Effect of KCl Addition Method on the Pt/Kl Catalyst for the Aromatization of Hexane

The influence of the method for loading platinum precursor and adding KCl, KCl loading content, calcination temperature, KCl addition procedure, various additives, and water washing on the activity and selectivity of Pt/KL catalysts for hexane reforming reaction has been investigated. The catalyst preparation methods involve ion exchange (IE), incipient wetness impregnation (IWI), and coimpregnation with KCl (IWI-KCl). The Pt/KL catalysts prepared by ion exchange with [Pt(NH3)4]Cl2 followed by impregnation with KCl (IE-KCl) gave much higher activity and selectivity for benzene formation than the catalysts prepared by coimpregnation of KL zeolite with [Pt(NH3)4]Cl2 and KCl. The IE-KCl catalyst with KCl/Pt molar ratio of 4.5 showed 100.0% conversion of hexane and 89.3% yield of benzene at 743 K and 0.2 MPa. The IE-KCl catalysts exhibited lower H/Pt ratios than the IE catalyst. The KCl addition procedures markedly affected the activity and selectivity of the Pt/KL catalyst; the addition of KCl to the IE sample prior to calcination and reduction was necessary for the catalyst to exhibit the high activity in benzene formation. It has also been found that the performance of Pt/KL catalysts is markedly affected by the calcination temperature. With the IE-KCl catalysts, however, the decrease in the benzene yield caused by high-temperature calcination was not as serious as with the IE catalyst. In contrast, with the IWI and IWI-KCl catalysts, the activity for benzene production was highly sensitive to the calcination at high temperature, drastically decreasing by calcination at 823 K. The Cl species on the IE-KCl catalysts may have existed in the state of KCl.

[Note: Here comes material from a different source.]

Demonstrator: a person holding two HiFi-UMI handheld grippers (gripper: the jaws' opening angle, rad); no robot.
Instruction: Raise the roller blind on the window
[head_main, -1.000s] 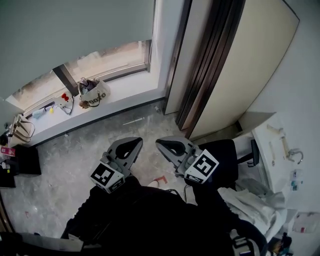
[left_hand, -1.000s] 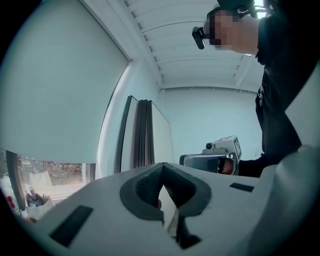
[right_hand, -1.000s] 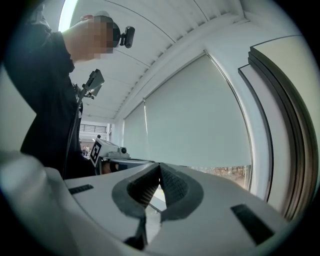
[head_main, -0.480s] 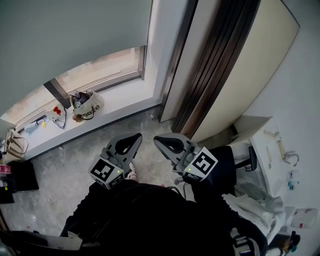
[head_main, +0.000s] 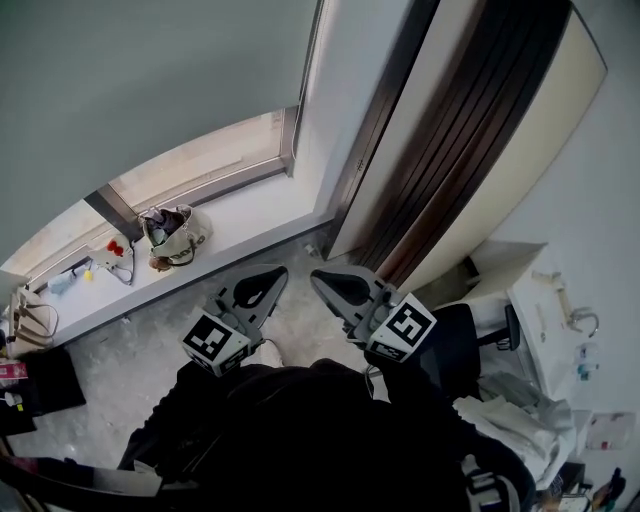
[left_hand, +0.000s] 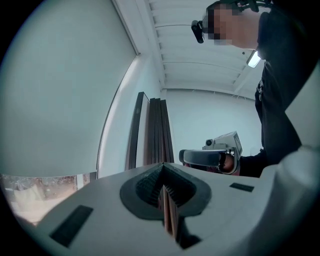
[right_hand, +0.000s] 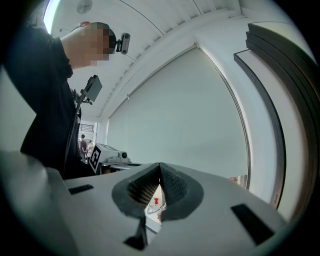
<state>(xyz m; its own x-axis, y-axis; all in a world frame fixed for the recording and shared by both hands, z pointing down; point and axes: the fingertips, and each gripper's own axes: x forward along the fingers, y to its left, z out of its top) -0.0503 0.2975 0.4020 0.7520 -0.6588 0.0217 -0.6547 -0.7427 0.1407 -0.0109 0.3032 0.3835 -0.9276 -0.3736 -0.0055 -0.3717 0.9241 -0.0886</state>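
Open-topped bag on window sill, contents unclear, left tool and right tool both closed, empty

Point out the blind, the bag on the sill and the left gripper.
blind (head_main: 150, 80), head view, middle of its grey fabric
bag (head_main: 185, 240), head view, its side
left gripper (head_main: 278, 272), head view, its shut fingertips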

Comparison of Pt/KL catalysts prepared by ion exchange or incipient wetness impregnation

Pt/KL catalysts prepared by ion exchange (IE), incipient wetness impregnation (IWI), and coimpregnation with KCl (IWI + KCI) have been characterized by dynamic techniques, chemisorption of H 2 and CO, Fourier transform-infrared spectroscopy (FT-IR) of adsorbed CO, and catalytic tests using n-hexane ( n-C6) and methylcyclopentane (MCP) conversions as probe reactions. Temperature-programmed reduction (TPR) shows significant differences between the IE and IWI catalysts. After calcination up to 400°C, the IWI samples contain Pt 4+ ions that are reduced at 250°C, but IE samples contain Pt 2+ particles that are reduced at 11°C, besides two Pt 2+ species with TPR peaks at 80 and 150°C. High-resolution electron microscopy, adsorption, FT-IR, and catalytic results consistently show that, after reduction, the IWI catalysts contain smaller Pt particles located inside the zeolite channels, while the IE sample has larger particles, some of which are on the external surface. At high temperature, excess KCI reacts with zeolite protons, forming HCl which escapes. In comparison to the IE samples, the IWI catalysts are less acidic, less active for n-C 6 conversion, more selective for dehydrocyclization, but less selective for hydrogenolysis, and they deactivate less. Since hydrogenolysis requires large Pt ensembles, the small Pt particles in the IWI catalysts produce less C 1C 5 compounds and less coke. The product distribution of MCP ring opening shows higher than statistical selectivity toward 3-methylpentane, suggesting that the MCP molecule becomes oriented inside the zeolite channels.